The design of the study was the main limitation as it was a non-controlled and single-centre study.
The lack of a randomised controlled group and the single centre were the main limitations of the study that led us to use a simulated control arm. A well-designed RCT conducted in several centres is needed to capture the precise effect size of the AMA programme and to confirm our results.
The scope of evaluation was limited to four categories of Grade 3–4 AEs. AEs of Grade 1–2 were not considered in this study because there had a possible under-reporting due to the design of the study. A substantial part of patients was prescribed intravenous chemotherapy, and it was assumed that some AEs of Grade 1–2 may have been managed during administration visit and not directly reported in the registry. Additionally, Grade 1–2 AEs have a negligible impact on organisation of care.

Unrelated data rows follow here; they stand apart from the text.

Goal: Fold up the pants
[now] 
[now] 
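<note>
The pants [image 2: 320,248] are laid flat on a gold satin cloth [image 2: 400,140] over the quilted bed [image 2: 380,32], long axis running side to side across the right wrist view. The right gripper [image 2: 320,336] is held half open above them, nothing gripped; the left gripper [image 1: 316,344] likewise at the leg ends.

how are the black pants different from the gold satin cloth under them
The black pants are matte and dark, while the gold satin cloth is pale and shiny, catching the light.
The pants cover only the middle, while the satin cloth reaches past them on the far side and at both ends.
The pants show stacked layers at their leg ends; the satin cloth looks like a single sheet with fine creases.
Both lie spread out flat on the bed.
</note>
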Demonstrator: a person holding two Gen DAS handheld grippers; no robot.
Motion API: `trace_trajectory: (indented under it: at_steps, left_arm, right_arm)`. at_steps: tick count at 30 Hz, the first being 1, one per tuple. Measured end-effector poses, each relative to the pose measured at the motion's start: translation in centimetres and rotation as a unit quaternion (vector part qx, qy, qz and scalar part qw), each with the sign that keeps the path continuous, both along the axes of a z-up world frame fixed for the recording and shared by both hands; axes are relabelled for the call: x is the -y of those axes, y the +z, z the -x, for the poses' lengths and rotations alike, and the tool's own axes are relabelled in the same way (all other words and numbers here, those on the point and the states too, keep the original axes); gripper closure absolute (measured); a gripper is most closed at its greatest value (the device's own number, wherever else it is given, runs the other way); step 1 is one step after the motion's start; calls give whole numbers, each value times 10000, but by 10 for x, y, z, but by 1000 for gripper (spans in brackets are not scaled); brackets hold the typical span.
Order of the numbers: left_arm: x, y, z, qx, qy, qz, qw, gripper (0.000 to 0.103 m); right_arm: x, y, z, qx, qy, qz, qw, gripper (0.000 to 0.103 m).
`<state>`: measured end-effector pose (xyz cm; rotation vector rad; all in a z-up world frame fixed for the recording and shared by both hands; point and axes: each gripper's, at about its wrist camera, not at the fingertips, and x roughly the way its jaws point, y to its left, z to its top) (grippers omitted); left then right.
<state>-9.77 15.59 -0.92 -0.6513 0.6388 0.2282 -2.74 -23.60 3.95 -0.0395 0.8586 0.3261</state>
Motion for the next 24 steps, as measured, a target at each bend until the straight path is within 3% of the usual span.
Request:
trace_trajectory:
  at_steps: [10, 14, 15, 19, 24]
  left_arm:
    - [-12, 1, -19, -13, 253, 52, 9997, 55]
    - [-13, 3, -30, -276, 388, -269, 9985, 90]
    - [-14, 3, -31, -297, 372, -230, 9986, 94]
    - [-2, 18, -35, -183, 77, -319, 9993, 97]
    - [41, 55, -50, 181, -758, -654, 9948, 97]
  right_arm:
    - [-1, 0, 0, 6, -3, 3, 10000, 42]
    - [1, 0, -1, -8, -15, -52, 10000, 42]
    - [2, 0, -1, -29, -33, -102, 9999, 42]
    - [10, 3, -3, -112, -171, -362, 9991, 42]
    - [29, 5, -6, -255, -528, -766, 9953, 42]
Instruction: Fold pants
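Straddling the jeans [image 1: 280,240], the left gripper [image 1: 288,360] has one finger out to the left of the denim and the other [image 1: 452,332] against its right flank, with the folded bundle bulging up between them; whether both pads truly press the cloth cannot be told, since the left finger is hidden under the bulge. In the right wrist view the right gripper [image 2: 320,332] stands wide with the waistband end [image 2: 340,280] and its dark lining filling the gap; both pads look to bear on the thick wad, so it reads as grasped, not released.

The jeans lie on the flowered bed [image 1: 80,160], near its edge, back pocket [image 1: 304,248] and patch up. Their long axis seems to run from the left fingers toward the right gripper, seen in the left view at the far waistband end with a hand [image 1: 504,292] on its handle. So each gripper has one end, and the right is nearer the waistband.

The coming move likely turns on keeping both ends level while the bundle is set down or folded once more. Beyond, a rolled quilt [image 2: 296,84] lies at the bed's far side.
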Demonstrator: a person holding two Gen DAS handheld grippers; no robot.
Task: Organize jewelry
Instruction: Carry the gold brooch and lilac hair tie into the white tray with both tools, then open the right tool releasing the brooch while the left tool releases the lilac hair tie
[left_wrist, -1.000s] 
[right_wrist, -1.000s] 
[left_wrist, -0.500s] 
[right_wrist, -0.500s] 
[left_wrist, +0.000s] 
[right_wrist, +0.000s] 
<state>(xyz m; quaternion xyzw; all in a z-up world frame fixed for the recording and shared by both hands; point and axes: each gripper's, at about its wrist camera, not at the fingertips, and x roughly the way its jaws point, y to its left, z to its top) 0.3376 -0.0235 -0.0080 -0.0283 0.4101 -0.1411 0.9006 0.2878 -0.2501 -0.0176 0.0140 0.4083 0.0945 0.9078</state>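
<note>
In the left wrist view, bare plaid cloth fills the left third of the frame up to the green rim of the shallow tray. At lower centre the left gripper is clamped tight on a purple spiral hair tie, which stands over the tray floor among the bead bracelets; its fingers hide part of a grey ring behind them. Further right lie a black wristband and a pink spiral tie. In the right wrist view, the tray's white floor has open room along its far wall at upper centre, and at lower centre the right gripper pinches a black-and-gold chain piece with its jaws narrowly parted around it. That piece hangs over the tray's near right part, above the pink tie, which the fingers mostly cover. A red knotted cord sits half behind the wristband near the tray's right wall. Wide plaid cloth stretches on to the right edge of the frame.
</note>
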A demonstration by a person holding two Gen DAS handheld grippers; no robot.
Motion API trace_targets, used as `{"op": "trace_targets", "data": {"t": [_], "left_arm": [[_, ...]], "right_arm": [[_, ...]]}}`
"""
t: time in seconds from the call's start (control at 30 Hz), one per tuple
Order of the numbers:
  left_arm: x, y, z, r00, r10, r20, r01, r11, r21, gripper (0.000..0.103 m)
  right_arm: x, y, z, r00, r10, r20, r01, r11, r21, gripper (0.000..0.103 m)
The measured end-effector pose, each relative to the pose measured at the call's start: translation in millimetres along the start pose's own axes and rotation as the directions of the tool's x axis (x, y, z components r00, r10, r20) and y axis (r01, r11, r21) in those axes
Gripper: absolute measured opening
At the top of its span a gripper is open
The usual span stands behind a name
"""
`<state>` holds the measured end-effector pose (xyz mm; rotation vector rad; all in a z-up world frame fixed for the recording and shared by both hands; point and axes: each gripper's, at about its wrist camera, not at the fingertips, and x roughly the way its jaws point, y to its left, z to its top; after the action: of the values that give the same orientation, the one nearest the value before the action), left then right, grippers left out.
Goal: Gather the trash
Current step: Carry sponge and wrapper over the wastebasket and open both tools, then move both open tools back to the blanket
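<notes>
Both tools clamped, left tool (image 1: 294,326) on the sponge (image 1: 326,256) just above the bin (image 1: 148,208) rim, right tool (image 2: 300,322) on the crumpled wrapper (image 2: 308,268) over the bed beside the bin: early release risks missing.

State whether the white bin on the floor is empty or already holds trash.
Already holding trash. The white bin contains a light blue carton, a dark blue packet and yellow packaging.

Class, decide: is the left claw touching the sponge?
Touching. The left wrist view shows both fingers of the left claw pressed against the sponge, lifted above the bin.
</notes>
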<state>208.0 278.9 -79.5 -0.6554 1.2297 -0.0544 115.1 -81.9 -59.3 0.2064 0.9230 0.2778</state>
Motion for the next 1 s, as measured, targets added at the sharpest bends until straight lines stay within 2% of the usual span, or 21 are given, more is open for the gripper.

The cost of wastage due to early discontinuation of treatment was not considered in the study. This assumption was a limitation not favourable for the AMA programme due to the very high cost of oral targeted therapies that were prescribed in almost a third of patients.
The scope of costs was derived from Whitley et al. (2011) and included wages, training, structure and furnishings cost. Supervision by haematologist was considered to be part of current practice within the specialised centre. Other possible costs were negligible (costs for recruitment, hiring and orientation of the programme, administrative support services).
The ability of the AMA programme to achieve its objectives depends on the patient's understanding, perception and appropriation of the management system. Therefore, the programme also consists in identifying the representation and the perception of the management system as well as the impact on the attitude and behaviour of the patients.
Encouraging results from the AMA programme shows the need to guide the patient towards greater autonomy and more active attitudes, in particular on the dimensions of ‘personal interaction’ and ‘feedback’, and to develop training sessions for nurses on patient empowerment. The concepts of patient empowerment, patient-centred care and therapeutic patient education are all part of this perspective of improving the care pathway to ensure an effective seamless system.
5 CONCLUSION
Economic evaluation of PN in survivorship is limited. This study provides a cost-effectiveness evaluation of the AMA programme, a telephone-based follow-up procedure, with scheduled calls to the patient's home by a certified oncology nurse. The AMA intervention programme was compared to a controlled arm simulated from an intervention effect measured in a RCT of a similar PN, the CAPRI programme. Based on a 25% reduction in Grade 3–4 AEs, ICER per event avoided was estimated to €824. In the worst-case scenario, based on a 5% reduction in Grade 3–4 AEs, the ICER was estimated at €17,691. These results showed the AMA programme is cost-effective and should be implemented in routine in other oncologic centres. More research needs to be conducted through a RCT to evaluate the impact of AMA programme on RDI, PFS and OS.
CONFLICT OF INTEREST
Authors have no conflict of interest.
Open Research
DATA AVAILABILITY STATEMENT
The data that support the findings of this study are available on request from the corresponding author. The data are not publicly available due to privacy or ethical restrictions.